For the second simulation of the transmission of COVID-19 between passengers inside airport stores, we model the terminal of the LGKM Airport at Amygdaleonas Kavala. Figure 9 below shows the modeled floor plan of the terminal. This airport is used for training new pilots. Therefore, the terminal includes areas used for pilot briefings before their flight. In the context of the simulation, these spaces were modeled as airport terminal stores. Specifically, the terminal includes six different rooms and a bathroom. In the context of the simulation, the terminal was divided into three types of stores and two stores for each type. Also, the model in this case simulates the option that a passenger wishes to go to the bathroom.

The maximum capacity for each store was determined based on square meters (4 square meters per passenger) and each passenger can visit only one store of each specific type and only one time. The simulation model input data are displayed in Table 4.

Results

For the simulation, a sample of passengers was given as input to the model from which:

• 70% of passengers will want to visit Store A;
• 70% of passengers will want to visit Store B;
• 70% of passengers will want to visit Store C;
• 90% of passengers will want to visit the bathroom.

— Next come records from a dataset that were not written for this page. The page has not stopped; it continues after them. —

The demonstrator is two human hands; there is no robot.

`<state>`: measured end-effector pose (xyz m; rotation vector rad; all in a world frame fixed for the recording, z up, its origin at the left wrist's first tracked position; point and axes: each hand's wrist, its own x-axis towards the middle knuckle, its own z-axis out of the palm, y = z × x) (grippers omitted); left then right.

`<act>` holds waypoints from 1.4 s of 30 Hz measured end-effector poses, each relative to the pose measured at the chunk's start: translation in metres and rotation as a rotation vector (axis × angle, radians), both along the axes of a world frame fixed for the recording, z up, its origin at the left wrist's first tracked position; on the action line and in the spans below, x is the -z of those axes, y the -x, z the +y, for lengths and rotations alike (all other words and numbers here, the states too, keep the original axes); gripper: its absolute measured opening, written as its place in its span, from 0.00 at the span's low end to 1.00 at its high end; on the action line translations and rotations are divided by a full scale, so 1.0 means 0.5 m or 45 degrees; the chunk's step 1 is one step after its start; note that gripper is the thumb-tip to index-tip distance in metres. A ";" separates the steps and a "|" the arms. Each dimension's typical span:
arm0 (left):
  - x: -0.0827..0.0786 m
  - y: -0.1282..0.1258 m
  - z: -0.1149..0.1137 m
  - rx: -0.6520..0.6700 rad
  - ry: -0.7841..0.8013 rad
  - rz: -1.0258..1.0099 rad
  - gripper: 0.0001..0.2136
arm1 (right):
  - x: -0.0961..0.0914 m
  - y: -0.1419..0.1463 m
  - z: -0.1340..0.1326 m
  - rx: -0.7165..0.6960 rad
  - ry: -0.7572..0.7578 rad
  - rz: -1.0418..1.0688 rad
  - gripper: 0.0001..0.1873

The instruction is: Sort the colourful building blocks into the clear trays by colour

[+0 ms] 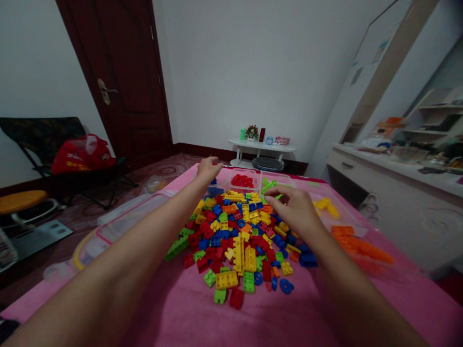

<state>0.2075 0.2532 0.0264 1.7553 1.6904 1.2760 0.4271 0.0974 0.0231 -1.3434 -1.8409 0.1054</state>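
My left hand (210, 168) reaches over a clear box at the far left of the table, where blue bricks (213, 181) show below it. Its thumb and fingers look apart, with nothing visible between them. My right hand (294, 205) is beside the clear box of green bricks (268, 184). Its thumb and index finger are curved close together around what looks like a green brick (278, 196). Between my arms spreads a large mixed pile of plastic building bricks (231, 233) in yellow, red, blue, green and orange.
Red bricks (242, 180) fill the middle clear box. Yellow pieces (326, 207) and orange pieces (360, 246) lie at the right on the pink tablecloth (275, 318). Clear plastic lids (130, 217) lie at the left. A low white table (262, 144) stands by the wall.
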 end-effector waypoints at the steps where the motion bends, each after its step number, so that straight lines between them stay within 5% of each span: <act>1: 0.004 -0.013 -0.016 0.092 -0.031 0.081 0.15 | 0.008 0.007 0.000 -0.022 0.016 -0.036 0.07; 5: 0.004 -0.057 -0.099 0.540 -0.038 0.404 0.11 | 0.033 0.036 -0.007 -0.209 0.097 -0.263 0.13; 9: -0.002 -0.063 -0.171 0.722 0.028 0.751 0.09 | 0.025 0.038 -0.023 -0.186 0.308 -0.501 0.09; 11: 0.001 -0.057 -0.189 0.745 0.007 0.868 0.12 | 0.011 0.031 -0.032 -0.114 0.457 -0.595 0.05; 16: 0.030 -0.059 -0.190 0.805 0.039 1.024 0.15 | 0.003 0.026 -0.046 -0.140 0.736 -0.806 0.16; 22: 0.028 -0.057 -0.183 0.809 0.096 0.895 0.11 | 0.008 0.032 -0.042 -0.094 0.623 -0.801 0.06; 28: -0.016 -0.029 -0.199 0.950 0.204 0.864 0.11 | 0.007 0.050 -0.036 0.019 0.301 -0.549 0.16; 31: -0.020 -0.030 -0.214 1.020 0.260 0.975 0.12 | 0.012 0.053 -0.035 -0.015 0.365 -0.628 0.11; 35: -0.014 -0.051 -0.239 0.840 0.206 1.131 0.11 | 0.010 0.044 -0.040 0.069 0.518 -0.789 0.04; 42: -0.015 -0.082 -0.272 0.717 0.125 1.240 0.08 | 0.010 0.041 -0.043 -0.026 0.620 -0.892 0.10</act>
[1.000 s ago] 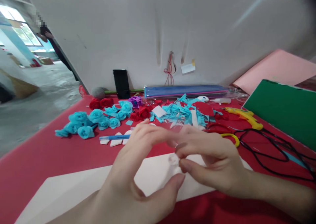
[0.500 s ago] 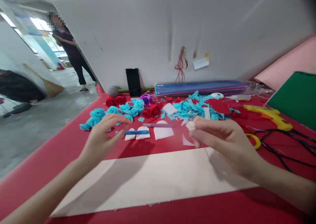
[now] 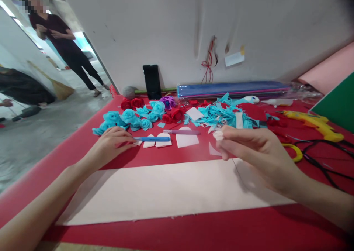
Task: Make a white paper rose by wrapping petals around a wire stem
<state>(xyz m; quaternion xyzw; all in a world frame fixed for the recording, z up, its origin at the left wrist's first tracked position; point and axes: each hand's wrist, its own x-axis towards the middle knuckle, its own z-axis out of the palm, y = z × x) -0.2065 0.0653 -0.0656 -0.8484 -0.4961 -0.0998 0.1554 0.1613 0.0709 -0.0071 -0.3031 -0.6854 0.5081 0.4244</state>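
Observation:
My right hand (image 3: 249, 147) pinches a small white paper flower bud (image 3: 218, 134) between thumb and fingers. A thin dark wire (image 3: 236, 167) shows below this hand. My left hand (image 3: 114, 142) rests low over the red table, thumb and fingertips closing on a small white petal (image 3: 138, 142) at the left end of a blue pen (image 3: 153, 139). That pen lies across more white petals (image 3: 163, 144). Beside them a light purple pen (image 3: 181, 132) lies over a larger stack of white petals (image 3: 187, 140). In front of both hands stretches a long pale strip (image 3: 166, 190).
Blue crepe roses (image 3: 112, 118), red roses (image 3: 177, 114) and blue scraps (image 3: 218, 112) lie behind. A phone (image 3: 152, 82) leans on the wall. A yellow glue gun (image 3: 315, 121), scissors with a yellow handle (image 3: 297, 153) and black cords (image 3: 318, 162) are right. A person (image 3: 61, 40) stands far left.
My left hand has come down onto the petal by the blue pen, its fingers drawing together. My right hand still holds the white bud. The view has shifted, and the standing person appears nearer.

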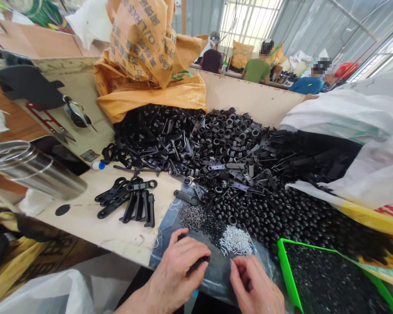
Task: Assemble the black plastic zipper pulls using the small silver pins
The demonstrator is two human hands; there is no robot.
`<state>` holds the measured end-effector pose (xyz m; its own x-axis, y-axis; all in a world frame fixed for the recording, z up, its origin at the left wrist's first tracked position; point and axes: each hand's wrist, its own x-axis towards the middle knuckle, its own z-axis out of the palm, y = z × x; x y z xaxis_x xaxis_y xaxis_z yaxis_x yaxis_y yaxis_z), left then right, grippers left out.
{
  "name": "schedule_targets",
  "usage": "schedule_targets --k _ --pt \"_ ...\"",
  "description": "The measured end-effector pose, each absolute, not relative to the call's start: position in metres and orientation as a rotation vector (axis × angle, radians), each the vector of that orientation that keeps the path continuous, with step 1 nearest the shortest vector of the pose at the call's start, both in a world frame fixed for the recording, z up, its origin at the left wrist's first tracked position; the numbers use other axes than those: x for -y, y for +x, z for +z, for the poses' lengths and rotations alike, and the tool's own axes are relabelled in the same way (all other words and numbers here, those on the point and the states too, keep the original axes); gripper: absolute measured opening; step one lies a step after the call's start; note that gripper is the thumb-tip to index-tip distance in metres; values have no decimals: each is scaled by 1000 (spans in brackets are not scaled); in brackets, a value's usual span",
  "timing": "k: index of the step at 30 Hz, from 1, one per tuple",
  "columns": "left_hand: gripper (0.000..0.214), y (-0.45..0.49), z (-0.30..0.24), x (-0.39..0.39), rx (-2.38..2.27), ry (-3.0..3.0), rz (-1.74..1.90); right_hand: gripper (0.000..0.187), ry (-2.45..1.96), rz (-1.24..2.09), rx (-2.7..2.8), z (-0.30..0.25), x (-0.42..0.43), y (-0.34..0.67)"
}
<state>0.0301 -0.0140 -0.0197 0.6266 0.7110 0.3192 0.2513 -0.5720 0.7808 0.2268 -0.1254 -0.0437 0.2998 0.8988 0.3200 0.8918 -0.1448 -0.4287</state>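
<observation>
My left hand [185,264] is curled around a black plastic part [198,264], mostly hidden by the fingers. My right hand [253,283] is closed in a pinch just below a pile of silver metal pins [236,240]. A tiny pale tip, which looks like one of these pins, shows at its thumb and forefinger. Something dark sits within the curled fingers; its kind is hidden. Beyond the hands lie a heap of small brownish metal pieces [191,216] and tiny black pieces [213,226]. A blue-grey cloth [170,231] covers the bench under them.
Black handle-like parts [139,205] lie in a group at left. Loose black rings [229,131], balls [265,213] and levers heap up behind. A green-rimmed tray [283,270] stands at right, a steel cup [49,174] at left. Sacks [144,48] and several people are farther back.
</observation>
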Motion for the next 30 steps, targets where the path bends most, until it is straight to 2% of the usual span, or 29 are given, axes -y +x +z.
schedule_targets --k 4,9,12,25,30 --pt "28 30 -19 13 -743 2113 783 41 -1997 67 1610 -43 126 232" --pt "25 29 -20 13 -734 2099 791 20 -1746 253 1784 -29 122 241" --pt "18 30 -20 14 -750 2108 781 15 -1634 307 1889 -14 113 239" --pt "21 32 -18 11 -773 2137 661 32 -1443 -17 2377 6 81 217" --pt "18 31 -24 11 -767 2116 744 38 -1394 106 2404 16 75 218"
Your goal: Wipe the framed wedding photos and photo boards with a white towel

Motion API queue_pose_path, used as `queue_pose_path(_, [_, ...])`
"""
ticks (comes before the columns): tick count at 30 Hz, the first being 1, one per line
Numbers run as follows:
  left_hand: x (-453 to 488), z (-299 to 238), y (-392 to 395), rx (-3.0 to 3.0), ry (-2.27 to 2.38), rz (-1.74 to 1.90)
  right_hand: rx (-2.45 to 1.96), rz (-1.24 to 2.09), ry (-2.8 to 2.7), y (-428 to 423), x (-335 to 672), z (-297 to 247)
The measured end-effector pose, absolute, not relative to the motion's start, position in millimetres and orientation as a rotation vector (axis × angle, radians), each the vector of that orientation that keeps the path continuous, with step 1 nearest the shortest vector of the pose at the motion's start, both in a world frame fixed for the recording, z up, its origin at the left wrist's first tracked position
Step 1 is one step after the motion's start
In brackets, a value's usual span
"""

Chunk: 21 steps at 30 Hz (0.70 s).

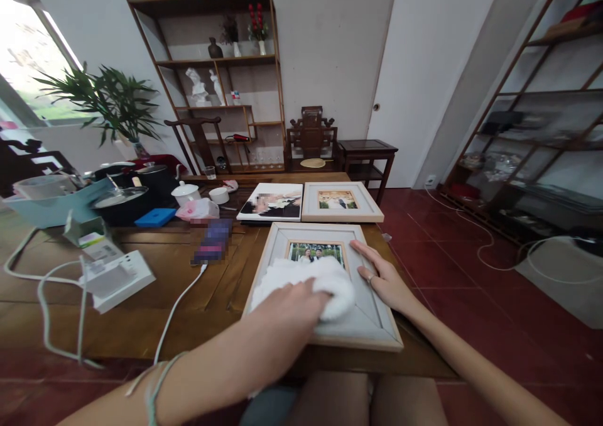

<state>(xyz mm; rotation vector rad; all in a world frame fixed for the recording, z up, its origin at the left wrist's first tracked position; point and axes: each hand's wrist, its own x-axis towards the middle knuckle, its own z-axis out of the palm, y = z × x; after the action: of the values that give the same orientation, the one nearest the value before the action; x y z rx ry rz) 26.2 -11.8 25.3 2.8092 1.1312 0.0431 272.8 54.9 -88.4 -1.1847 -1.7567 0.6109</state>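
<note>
A picture frame with a pale wood border and light mat lies flat on the wooden table in front of me. A small photo of two people sits in its middle, its lower part covered. My left hand is closed around a fluffy white cloth, which rests on the frame's face. Along the right side of the frame lies my right hand, fingers stretched out and a ring on one. Beyond are a second framed photo and a white-and-black picture, side by side.
A phone with a white cable lies left of the frame. Farther left are a white box, a blue box, a lidded pan and a white pot. The table's right edge is close to the frame.
</note>
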Motion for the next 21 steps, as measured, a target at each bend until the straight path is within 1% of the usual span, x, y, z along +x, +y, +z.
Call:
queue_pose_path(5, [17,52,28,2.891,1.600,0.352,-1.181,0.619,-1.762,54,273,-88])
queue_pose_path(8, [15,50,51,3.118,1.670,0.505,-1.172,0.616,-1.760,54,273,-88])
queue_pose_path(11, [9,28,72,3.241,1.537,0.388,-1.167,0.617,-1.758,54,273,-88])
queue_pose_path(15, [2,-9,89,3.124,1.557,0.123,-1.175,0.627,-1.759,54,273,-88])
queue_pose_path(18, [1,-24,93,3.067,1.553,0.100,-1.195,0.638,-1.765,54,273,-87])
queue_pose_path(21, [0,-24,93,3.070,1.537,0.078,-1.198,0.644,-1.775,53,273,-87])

Regarding the percentage of passengers who have COVID-19, simulations were performed with percentages of passengers with infection rates of 2%, 4%, 7%, 10%, 15%, and 20%. Also, for each percentage of infected passengers, 40 simulations (20 simulations without passenger routing and 20 simulations with passenger routing) were performed and the results presented below are the averages of the results. These results are displayed in Figure 10. As can be seen from the results, the exposure time of each passenger in the stores was reduced by routing the passengers through the airport shops.

7. Conclusions

In this paper, our use of the AnyLogic software enabled us to intricately simulate diverse scenarios within both an indoor complex and the intricate environment of an airport. The crux of our methodology lay in the incorporation of a straightforward yet potent weighting factor through our application, a factor that proved instrumental in achieving favorable outcomes by efficiently guiding passengers through various spaces.

Our conjecture revolves around the notion that the data required for this simulation were sourced from a combination of surveillance cameras and the preferences discerned from mobile phones. By synergizing these data streams, we constructed a comprehensive understanding of passenger behavior and flow within the simulated spaces.

This innovative approach strategically directed individuals towards communal areas within the airport, employing the weighted factor to optimize passenger routing. The paramount objective was to curtail potential virus exposure by minimising the time individuals spend in high-traffic zones. Through the seamless integration of technology, behavioral insights, and simulation prowess, our methodology offers a robust framework for enhancing the efficiency and safety of passenger movement in complex environments.